Your assignment |
Return the material below exactly, but only from the line with "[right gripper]" through the line with "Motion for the", and without its pictures.

◆ ◆ ◆ ◆ ◆

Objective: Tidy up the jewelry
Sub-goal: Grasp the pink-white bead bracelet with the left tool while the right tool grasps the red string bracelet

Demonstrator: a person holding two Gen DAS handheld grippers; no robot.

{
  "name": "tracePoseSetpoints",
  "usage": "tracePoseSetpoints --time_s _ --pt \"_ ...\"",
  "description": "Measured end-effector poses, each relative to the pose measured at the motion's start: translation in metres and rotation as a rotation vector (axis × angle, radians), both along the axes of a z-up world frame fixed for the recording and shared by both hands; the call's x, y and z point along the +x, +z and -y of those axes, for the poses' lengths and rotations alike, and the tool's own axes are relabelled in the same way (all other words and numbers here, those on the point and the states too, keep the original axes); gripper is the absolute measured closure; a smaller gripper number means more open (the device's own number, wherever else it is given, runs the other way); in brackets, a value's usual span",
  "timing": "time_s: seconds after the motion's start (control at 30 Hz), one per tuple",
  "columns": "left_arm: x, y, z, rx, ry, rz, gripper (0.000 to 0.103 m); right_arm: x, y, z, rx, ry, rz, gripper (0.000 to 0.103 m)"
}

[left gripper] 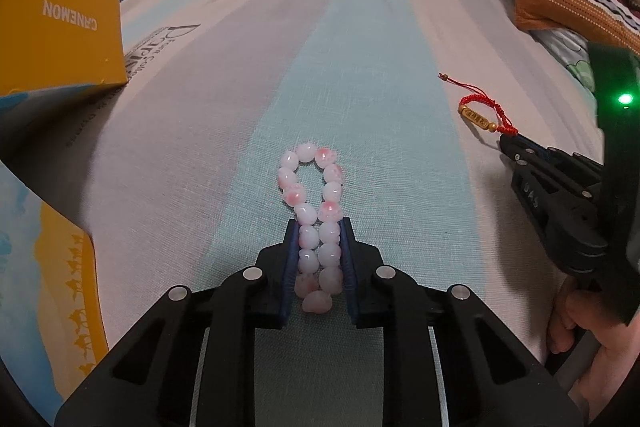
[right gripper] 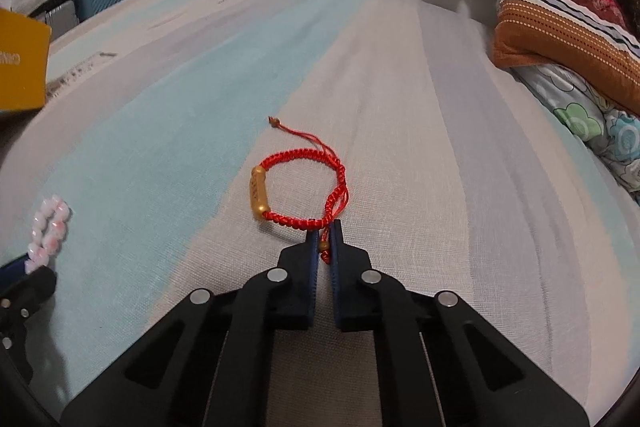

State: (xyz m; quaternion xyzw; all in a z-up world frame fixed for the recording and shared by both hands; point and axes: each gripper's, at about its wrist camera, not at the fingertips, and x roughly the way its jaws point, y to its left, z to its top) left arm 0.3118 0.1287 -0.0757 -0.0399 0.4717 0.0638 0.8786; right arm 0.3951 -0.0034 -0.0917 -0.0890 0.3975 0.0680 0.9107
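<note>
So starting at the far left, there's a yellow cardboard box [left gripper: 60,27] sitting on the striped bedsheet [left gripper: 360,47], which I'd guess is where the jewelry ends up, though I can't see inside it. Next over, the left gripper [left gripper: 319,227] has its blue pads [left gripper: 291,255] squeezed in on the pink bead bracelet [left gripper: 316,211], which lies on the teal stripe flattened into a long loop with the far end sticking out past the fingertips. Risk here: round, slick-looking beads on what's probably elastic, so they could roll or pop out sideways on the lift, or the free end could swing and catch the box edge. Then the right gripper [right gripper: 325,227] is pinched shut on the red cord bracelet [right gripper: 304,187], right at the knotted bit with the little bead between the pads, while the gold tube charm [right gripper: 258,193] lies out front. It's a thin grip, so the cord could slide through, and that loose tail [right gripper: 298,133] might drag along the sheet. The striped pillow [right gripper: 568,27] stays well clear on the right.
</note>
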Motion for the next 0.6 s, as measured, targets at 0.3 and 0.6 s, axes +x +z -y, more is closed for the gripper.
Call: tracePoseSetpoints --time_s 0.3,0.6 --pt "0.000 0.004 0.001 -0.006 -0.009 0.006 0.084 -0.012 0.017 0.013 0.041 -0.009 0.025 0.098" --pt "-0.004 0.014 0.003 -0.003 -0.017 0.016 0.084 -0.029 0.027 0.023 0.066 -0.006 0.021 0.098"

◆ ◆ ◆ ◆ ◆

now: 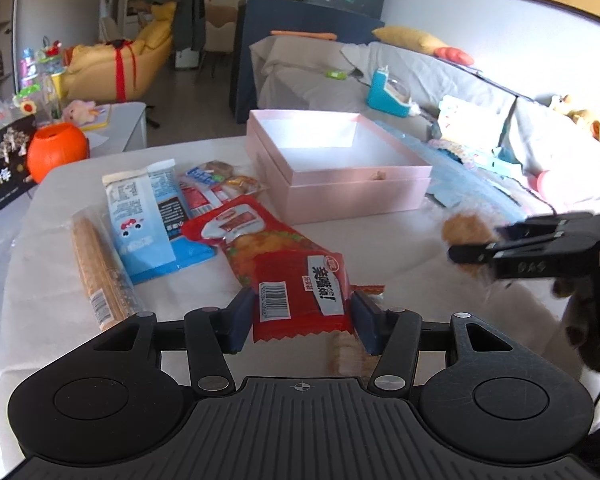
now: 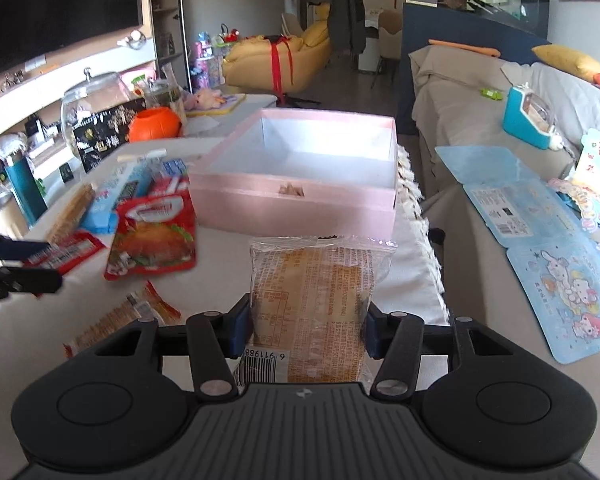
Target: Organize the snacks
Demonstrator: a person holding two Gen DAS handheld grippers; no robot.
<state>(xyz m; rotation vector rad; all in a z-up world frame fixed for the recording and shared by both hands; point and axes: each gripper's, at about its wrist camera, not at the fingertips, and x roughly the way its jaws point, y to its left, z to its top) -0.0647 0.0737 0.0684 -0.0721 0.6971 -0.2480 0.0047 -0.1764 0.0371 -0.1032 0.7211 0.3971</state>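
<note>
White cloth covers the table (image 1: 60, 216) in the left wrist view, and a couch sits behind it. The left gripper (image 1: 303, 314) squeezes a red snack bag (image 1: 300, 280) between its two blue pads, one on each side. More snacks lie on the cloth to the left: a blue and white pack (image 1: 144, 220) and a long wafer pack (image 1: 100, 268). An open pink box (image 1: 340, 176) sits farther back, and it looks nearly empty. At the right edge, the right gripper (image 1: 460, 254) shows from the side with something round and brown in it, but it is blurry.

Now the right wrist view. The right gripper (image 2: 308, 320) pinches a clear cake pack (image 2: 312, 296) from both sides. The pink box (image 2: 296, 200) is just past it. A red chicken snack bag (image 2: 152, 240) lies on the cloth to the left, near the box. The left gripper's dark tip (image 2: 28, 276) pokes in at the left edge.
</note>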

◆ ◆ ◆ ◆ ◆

Task answer |
[right gripper] 

State: (xyz m; quaternion xyzw; all in a z-up world frame fixed for the recording and shared by both hands; point and axes: each gripper's, at about its wrist camera, not at the fingertips, and x roughly the way its jaws point, y to its left, z to its top) left arm 0.3118 0.1287 -0.0757 -0.0399 0.4717 0.0638 0.8786; right arm 0.3951 -0.0034 -0.0917 -0.0890 0.3975 0.0680 0.9107
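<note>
So starting at the far left, there's a yellow cardboard box [left gripper: 60,27] sitting on the striped bedsheet [left gripper: 360,47], which I'd guess is where the jewelry ends up, though I can't see inside it. Next over, the left gripper [left gripper: 319,227] has its blue pads [left gripper: 291,255] squeezed in on the pink bead bracelet [left gripper: 316,211], which lies on the teal stripe flattened into a long loop with the far end sticking out past the fingertips. Risk here: round, slick-looking beads on what's probably elastic, so they could roll or pop out sideways on the lift, or the free end could swing and catch the box edge. Then the right gripper [right gripper: 325,227] is pinched shut on the red cord bracelet [right gripper: 304,187], right at the knotted bit with the little bead between the pads, while the gold tube charm [right gripper: 258,193] lies out front. It's a thin grip, so the cord could slide through, and that loose tail [right gripper: 298,133] might drag along the sheet. The striped pillow [right gripper: 568,27] stays well clear on the right.
</note>
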Motion for the next 0.6 s, as measured, targets at 0.3 and 0.6 s, axes +x +z -y, more is closed for the gripper.

The output is complete, and nothing more is needed.